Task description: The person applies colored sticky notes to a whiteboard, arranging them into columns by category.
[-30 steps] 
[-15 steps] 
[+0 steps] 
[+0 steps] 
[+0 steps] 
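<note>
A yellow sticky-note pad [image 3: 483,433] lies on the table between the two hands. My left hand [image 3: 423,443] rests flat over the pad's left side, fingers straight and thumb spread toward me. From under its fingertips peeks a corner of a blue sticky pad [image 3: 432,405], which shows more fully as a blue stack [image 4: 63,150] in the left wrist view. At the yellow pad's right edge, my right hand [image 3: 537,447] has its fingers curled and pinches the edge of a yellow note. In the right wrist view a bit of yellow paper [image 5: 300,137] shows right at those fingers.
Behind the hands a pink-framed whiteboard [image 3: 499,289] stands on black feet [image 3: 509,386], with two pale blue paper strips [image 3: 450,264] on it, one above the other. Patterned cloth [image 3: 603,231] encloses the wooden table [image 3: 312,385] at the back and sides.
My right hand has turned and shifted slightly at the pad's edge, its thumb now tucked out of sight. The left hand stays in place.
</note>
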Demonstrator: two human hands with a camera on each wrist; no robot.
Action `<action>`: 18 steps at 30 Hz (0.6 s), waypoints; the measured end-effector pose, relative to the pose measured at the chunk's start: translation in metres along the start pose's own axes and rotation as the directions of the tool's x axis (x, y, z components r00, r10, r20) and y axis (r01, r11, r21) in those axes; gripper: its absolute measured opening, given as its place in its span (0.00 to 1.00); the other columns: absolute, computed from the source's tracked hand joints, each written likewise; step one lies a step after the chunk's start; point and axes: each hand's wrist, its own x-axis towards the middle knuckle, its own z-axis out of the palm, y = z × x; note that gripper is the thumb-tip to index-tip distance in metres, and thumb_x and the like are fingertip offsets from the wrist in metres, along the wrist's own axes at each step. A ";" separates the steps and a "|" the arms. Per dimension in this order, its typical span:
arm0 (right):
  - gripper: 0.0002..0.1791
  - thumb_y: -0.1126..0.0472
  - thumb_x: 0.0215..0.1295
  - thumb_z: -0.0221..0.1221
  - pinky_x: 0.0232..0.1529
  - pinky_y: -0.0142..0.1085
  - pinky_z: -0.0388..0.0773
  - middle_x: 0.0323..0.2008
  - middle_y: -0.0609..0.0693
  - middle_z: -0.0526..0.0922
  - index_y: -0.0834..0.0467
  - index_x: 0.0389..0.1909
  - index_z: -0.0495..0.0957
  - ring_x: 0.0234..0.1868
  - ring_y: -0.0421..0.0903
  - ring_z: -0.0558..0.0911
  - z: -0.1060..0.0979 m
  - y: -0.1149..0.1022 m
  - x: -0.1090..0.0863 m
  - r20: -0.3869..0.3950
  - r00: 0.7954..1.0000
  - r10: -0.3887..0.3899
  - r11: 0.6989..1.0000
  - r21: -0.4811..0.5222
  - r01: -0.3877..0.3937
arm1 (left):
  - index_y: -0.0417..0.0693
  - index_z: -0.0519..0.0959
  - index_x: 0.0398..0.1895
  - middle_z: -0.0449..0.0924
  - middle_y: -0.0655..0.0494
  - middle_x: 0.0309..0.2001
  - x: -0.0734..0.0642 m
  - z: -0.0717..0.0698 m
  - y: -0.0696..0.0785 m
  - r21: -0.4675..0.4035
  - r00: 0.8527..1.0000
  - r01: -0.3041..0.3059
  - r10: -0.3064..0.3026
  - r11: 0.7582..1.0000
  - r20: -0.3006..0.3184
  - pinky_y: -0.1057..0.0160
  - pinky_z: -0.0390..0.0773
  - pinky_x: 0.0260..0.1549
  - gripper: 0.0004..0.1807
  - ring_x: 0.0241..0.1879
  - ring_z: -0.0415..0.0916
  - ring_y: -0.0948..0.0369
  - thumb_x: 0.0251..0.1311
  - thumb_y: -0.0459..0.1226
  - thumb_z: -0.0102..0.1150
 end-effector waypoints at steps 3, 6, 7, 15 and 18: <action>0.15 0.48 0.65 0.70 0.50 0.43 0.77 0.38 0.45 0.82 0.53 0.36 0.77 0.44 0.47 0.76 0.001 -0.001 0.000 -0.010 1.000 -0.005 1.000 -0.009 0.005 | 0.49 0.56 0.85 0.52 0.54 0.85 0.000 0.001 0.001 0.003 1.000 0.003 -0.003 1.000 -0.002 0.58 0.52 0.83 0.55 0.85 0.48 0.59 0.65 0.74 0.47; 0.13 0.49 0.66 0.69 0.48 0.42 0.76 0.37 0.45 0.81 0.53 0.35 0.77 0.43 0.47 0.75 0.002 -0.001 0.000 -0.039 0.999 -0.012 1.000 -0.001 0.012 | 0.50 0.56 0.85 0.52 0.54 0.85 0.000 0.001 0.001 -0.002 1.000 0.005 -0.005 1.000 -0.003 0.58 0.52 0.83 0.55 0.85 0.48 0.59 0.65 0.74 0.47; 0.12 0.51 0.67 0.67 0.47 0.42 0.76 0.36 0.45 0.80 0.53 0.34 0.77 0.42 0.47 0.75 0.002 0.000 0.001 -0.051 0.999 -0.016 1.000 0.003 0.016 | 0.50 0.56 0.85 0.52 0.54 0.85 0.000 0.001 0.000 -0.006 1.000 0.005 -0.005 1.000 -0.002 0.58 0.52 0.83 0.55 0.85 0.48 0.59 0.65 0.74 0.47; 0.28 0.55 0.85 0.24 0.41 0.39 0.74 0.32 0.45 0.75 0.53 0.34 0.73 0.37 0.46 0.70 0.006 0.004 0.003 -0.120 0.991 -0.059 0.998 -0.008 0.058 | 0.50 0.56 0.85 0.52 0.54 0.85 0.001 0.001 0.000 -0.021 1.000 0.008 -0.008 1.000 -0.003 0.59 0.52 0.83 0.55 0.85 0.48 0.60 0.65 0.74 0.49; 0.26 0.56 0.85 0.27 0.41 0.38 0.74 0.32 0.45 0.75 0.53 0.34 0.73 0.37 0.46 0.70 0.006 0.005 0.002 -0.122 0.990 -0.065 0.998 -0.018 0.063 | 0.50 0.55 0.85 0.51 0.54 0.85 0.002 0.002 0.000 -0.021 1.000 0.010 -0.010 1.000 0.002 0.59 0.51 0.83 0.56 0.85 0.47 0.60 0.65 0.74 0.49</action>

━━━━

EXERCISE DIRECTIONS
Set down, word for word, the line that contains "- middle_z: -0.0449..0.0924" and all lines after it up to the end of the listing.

WRITTEN RESPONSE
  - middle_z: -0.0449..0.0924
  - middle_y: -0.0655..0.0494
  - middle_x: 0.0309..0.2001
  - x: -0.0734..0.0642 m
  - z: -0.0717..0.0698 m
  - y: -0.0696..0.0785 m
  - r21: -0.4675..0.4035
  - r00: 0.8527..1.0000
  - r01: -0.3041..0.3059
  - r10: -0.3064..0.3026
  - r11: 0.7582..1.0000
  - r20: -0.3006..0.3184
  - pinky_y: -0.1057..0.0160
  - pinky_z: -0.0390..0.0773
  - pinky_x: 0.0260..0.1549
  - gripper: 0.0004..0.1807
  - ring_x: 0.0241..0.1879
  - ring_z: -0.0415..0.0916
  - ring_y: -0.0948..0.0369
  - thumb_x: 0.0251..0.1311
  - thumb_y: -0.0459..0.1226
  - thumb_z: -0.0102..0.1150
 end-effector waypoints at steps 3, 6, 7, 15 and 18: <action>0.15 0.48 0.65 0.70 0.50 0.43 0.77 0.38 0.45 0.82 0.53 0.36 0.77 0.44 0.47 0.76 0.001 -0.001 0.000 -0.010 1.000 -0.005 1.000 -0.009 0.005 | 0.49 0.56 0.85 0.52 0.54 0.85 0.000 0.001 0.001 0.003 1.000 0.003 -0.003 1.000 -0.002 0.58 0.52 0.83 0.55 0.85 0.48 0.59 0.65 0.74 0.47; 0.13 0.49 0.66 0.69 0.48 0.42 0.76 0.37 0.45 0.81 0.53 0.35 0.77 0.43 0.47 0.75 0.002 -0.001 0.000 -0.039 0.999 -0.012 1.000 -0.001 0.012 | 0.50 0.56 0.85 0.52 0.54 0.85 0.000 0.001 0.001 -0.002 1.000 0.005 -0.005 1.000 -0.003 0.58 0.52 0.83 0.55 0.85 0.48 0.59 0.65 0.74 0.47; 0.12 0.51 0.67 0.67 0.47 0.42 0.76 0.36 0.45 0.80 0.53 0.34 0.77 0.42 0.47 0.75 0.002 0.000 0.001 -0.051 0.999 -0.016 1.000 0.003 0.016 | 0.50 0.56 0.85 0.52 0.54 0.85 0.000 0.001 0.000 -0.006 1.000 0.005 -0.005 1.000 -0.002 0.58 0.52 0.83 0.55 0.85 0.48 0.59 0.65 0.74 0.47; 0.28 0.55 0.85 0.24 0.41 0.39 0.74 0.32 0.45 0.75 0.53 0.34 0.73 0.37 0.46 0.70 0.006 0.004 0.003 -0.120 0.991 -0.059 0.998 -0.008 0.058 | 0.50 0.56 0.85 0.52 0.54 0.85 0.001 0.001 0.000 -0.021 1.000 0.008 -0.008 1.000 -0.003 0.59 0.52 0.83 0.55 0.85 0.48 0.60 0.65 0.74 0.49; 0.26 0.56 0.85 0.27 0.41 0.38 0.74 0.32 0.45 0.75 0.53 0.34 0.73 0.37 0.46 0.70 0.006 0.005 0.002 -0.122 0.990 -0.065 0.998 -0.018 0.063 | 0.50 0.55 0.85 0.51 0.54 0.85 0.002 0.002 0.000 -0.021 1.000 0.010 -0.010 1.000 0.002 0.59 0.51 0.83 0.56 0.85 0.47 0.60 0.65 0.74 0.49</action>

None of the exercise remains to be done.